● **TASK**: Write out every line from the listing below where the string "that" is found.
SOURCE MATERIAL section start
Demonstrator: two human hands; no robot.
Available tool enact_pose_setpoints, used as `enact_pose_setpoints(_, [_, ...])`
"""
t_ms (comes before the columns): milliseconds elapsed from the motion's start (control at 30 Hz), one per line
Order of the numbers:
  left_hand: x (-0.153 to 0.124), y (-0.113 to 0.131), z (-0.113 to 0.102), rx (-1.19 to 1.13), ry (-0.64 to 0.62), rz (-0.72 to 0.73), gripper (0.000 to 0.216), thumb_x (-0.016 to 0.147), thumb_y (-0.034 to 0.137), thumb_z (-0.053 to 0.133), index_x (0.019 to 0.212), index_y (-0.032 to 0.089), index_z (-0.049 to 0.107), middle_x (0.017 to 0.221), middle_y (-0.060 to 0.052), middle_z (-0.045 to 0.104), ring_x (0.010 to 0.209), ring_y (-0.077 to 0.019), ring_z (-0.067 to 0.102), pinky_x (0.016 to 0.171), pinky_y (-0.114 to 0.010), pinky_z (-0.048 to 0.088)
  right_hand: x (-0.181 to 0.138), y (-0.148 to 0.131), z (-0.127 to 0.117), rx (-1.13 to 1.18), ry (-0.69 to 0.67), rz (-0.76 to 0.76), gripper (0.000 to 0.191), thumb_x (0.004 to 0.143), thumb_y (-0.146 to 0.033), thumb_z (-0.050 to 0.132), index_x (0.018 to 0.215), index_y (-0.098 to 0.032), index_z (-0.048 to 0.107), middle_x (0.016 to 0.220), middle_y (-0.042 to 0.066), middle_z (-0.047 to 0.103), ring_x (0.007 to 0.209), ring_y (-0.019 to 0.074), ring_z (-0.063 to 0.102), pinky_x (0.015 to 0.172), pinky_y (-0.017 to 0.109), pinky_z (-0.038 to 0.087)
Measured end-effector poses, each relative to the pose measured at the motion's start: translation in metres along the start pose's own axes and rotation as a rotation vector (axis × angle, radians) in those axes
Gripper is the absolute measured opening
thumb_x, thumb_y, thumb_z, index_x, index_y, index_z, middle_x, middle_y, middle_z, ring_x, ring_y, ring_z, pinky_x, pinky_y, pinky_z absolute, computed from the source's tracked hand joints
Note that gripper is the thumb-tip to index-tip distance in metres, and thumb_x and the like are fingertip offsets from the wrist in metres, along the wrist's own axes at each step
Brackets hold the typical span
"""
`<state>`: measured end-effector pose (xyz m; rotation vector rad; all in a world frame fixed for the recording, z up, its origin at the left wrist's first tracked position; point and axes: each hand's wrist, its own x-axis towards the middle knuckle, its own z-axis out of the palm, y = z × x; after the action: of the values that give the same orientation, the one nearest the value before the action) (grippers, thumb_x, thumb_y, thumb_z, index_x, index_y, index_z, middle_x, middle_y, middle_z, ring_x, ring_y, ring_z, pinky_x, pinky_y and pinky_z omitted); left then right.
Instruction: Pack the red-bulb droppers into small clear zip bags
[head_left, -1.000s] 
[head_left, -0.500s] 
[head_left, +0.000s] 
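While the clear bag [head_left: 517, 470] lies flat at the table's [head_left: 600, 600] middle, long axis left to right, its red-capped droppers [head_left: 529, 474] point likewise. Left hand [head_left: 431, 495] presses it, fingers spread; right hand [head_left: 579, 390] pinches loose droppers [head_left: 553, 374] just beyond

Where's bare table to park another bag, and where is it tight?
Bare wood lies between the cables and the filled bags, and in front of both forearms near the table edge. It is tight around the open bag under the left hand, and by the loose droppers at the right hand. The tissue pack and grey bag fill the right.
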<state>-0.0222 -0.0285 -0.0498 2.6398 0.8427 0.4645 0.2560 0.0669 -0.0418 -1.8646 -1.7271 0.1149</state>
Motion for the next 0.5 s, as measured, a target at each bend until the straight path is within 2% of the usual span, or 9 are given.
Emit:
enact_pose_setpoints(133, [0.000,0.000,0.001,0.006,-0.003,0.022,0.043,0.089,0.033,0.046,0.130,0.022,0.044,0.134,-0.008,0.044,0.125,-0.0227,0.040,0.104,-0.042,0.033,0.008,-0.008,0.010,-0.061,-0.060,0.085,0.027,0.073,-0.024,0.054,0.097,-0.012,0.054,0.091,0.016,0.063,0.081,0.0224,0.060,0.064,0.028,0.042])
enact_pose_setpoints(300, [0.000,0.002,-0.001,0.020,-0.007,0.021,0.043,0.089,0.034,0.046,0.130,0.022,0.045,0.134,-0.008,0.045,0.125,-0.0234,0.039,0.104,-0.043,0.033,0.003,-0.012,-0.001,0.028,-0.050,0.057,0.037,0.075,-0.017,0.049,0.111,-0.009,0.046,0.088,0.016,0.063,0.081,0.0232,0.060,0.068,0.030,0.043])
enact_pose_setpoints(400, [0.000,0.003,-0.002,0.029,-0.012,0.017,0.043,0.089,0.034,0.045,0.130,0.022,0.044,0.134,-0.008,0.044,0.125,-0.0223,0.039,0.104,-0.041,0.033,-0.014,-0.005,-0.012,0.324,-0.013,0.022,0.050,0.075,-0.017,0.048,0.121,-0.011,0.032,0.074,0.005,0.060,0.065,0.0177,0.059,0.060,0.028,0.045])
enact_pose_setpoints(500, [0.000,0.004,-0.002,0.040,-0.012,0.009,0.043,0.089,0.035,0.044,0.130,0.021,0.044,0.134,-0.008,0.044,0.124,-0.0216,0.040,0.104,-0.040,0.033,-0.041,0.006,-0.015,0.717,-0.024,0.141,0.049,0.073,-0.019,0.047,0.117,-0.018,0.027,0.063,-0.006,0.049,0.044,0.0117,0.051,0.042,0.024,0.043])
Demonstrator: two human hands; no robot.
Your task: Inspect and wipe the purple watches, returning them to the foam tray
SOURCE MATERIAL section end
● **RESPONSE**:
Note that gripper is the thumb-tip to index-tip distance in metres, and thumb_x and the like are fingertip offsets from the wrist in metres, along the wrist's own axes at each step
`<state>`: measured end-effector pose (xyz m; rotation vector rad; all in a world frame fixed for the recording, z up, its origin at the left wrist's first tracked position; point and axes: each hand's wrist, its own x-axis towards the middle knuckle, its own z-axis out of the palm, y = z × x; after the action: of the values that give the same orientation, the one nearest the value before the action) (grippers, thumb_x, thumb_y, thumb_z, index_x, index_y, index_z, middle_x, middle_y, middle_z, ring_x, ring_y, ring_z, pinky_x, pinky_y and pinky_z omitted); left then right.

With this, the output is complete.